Exercise brief
Please copy, exactly as they appear below, the lines from the one containing "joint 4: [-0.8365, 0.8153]" through the one containing "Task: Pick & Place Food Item".

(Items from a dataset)
########

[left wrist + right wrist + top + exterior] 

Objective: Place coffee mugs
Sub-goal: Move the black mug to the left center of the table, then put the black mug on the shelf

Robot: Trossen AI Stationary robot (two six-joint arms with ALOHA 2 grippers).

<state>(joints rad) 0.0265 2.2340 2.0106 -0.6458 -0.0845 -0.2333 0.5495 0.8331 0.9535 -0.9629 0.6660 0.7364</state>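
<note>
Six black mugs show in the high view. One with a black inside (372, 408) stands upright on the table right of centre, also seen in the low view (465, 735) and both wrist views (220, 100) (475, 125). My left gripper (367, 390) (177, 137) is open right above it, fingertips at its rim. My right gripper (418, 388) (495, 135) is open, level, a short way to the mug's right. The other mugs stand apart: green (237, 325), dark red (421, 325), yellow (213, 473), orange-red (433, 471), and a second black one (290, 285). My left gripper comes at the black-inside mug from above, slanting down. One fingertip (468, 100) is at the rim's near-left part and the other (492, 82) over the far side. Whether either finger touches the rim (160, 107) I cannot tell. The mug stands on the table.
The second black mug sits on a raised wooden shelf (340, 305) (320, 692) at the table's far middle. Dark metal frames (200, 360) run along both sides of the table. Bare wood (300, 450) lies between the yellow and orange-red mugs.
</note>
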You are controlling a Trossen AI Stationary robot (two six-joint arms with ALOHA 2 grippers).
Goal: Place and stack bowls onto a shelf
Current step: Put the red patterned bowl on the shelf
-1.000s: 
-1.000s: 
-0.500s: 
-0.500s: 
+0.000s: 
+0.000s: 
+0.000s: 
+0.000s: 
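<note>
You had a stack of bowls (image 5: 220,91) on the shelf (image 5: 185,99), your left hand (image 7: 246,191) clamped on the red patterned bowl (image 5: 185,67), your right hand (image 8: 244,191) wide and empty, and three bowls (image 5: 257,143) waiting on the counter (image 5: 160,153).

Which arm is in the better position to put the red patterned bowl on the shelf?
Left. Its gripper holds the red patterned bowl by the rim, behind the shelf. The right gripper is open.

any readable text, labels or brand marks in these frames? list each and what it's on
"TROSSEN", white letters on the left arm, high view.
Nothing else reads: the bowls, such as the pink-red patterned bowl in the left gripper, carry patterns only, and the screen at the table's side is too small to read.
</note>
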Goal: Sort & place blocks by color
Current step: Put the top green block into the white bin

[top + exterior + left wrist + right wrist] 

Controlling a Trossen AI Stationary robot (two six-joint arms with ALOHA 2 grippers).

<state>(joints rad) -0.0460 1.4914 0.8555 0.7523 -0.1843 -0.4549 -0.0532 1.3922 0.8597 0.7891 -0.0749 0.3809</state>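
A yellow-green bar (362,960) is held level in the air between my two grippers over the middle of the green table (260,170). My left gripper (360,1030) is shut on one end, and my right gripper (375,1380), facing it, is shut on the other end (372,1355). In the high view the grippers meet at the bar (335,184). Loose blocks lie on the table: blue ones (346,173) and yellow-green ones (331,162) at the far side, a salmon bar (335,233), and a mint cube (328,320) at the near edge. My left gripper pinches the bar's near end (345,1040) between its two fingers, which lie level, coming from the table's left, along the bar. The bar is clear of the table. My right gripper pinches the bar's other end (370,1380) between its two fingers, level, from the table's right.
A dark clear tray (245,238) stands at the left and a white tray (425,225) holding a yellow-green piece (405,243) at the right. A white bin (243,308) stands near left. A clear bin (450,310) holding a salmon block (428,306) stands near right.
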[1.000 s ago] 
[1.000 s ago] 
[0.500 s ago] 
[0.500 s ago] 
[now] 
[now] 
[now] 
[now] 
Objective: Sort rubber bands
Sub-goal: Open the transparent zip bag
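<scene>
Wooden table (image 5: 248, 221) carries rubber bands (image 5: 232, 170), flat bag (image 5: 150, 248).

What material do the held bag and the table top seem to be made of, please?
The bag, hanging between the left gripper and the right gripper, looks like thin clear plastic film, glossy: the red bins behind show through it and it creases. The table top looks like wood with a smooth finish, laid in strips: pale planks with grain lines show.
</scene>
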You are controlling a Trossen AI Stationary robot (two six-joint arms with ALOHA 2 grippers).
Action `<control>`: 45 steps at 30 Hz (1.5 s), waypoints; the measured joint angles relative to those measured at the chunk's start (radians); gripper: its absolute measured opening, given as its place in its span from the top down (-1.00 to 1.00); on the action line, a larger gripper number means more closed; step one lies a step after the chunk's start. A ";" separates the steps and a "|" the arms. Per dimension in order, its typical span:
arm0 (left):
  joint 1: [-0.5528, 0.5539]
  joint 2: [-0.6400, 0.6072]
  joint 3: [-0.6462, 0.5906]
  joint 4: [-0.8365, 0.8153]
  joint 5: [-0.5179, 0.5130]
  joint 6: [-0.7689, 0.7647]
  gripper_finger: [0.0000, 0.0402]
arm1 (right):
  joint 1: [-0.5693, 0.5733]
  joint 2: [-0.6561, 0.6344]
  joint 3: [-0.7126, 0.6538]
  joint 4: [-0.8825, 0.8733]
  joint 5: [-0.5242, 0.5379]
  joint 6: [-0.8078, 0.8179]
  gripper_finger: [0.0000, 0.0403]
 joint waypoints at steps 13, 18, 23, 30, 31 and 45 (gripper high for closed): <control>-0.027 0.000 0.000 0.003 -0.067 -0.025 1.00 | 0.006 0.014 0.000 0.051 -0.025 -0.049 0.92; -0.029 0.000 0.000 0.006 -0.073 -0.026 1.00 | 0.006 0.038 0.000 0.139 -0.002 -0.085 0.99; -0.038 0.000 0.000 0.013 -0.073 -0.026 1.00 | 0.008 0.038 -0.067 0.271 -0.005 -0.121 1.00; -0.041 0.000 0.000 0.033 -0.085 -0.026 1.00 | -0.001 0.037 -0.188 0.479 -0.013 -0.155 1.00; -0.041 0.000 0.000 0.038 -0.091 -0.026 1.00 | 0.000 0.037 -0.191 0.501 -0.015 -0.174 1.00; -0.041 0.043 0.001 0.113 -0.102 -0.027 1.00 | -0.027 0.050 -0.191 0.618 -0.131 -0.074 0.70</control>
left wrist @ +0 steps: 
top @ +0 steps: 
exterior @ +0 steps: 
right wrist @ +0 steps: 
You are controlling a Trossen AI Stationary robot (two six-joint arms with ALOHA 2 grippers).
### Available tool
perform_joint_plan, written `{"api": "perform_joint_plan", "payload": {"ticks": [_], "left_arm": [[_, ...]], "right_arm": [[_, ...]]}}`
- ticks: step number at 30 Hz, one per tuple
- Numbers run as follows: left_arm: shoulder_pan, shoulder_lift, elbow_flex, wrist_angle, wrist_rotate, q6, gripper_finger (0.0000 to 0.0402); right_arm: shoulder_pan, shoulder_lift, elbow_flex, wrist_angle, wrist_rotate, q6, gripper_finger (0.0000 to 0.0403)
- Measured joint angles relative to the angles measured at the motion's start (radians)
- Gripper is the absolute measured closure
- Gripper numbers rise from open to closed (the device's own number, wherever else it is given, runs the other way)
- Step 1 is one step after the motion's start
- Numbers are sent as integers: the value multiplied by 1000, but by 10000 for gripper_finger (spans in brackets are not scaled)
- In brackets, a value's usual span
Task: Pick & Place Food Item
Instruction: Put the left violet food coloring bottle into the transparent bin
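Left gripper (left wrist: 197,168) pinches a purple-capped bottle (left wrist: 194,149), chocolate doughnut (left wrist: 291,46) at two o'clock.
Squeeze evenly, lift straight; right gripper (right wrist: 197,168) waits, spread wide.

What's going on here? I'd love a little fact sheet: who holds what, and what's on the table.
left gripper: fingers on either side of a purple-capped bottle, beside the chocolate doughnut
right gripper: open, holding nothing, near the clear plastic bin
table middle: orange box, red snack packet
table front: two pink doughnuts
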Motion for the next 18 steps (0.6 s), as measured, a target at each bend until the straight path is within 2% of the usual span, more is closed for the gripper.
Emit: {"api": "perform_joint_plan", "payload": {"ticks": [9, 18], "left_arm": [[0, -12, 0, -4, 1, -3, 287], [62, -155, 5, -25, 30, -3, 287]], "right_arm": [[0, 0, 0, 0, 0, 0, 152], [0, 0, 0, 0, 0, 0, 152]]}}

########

Answer section
  joint 4: [-0.8365, 0.8153]
  joint 5: [-0.5179, 0.5130]
  joint 6: [-0.7689, 0.7647]
  gripper_finger: [0.0000, 0.0402]
arm1 (right):
  joint 1: [-0.5693, 0.5733]
  joint 2: [-0.6561, 0.6344]
  joint 3: [-0.7126, 0.6538]
  joint 4: [-0.8825, 0.8733]
  joint 5: [-0.5242, 0.5379]
  joint 6: [-0.8078, 0.8179]
  gripper_finger: [0.0000, 0.0403]
 joint waypoints at steps 13, 18, 23, 30, 31 and 45 (gripper high for closed): <control>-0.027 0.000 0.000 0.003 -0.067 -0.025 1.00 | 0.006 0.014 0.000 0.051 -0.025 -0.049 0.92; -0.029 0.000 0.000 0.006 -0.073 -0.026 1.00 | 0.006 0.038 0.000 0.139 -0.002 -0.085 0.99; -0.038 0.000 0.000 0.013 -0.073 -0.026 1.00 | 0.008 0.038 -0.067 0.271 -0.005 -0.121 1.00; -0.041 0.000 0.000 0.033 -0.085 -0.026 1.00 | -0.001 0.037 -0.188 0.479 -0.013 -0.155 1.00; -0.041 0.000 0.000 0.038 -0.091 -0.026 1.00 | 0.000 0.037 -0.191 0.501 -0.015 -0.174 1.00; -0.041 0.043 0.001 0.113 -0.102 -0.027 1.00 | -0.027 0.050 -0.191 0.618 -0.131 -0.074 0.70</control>
left wrist @ +0 steps: 
top @ +0 steps: 
exterior @ +0 steps: 
right wrist @ +0 steps: 
You are controlling a Trossen AI Stationary robot (two six-joint arms with ALOHA 2 grippers).
### Available tool
perform_joint_plan, written `{"api": "perform_joint_plan", "payload": {"ticks": [_], "left_arm": [[_, ...]], "right_arm": [[_, ...]]}}`
- ticks: step number at 30 Hz, one per tuple
- Numbers run as follows: left_arm: shoulder_pan, shoulder_lift, elbow_flex, wrist_angle, wrist_rotate, q6, gripper_finger (0.0000 to 0.0402); right_arm: shoulder_pan, shoulder_lift, elbow_flex, wrist_angle, wrist_rotate, q6, gripper_finger (0.0000 to 0.0403)
- Measured joint angles relative to the angles measured at the motion's start (radians)
- Gripper is the absolute measured closure
- Gripper numbers rise from open to closed (the device's own number, wherever else it is given, runs the other way)
- Step 1 is one step after the motion's start
- Numbers are sent as integers: the value multiplied by 1000, but by 10000 for gripper_finger (spans in brackets are not scaled)
- In brackets, a value's usual span
Task: Pick & Place Food Item

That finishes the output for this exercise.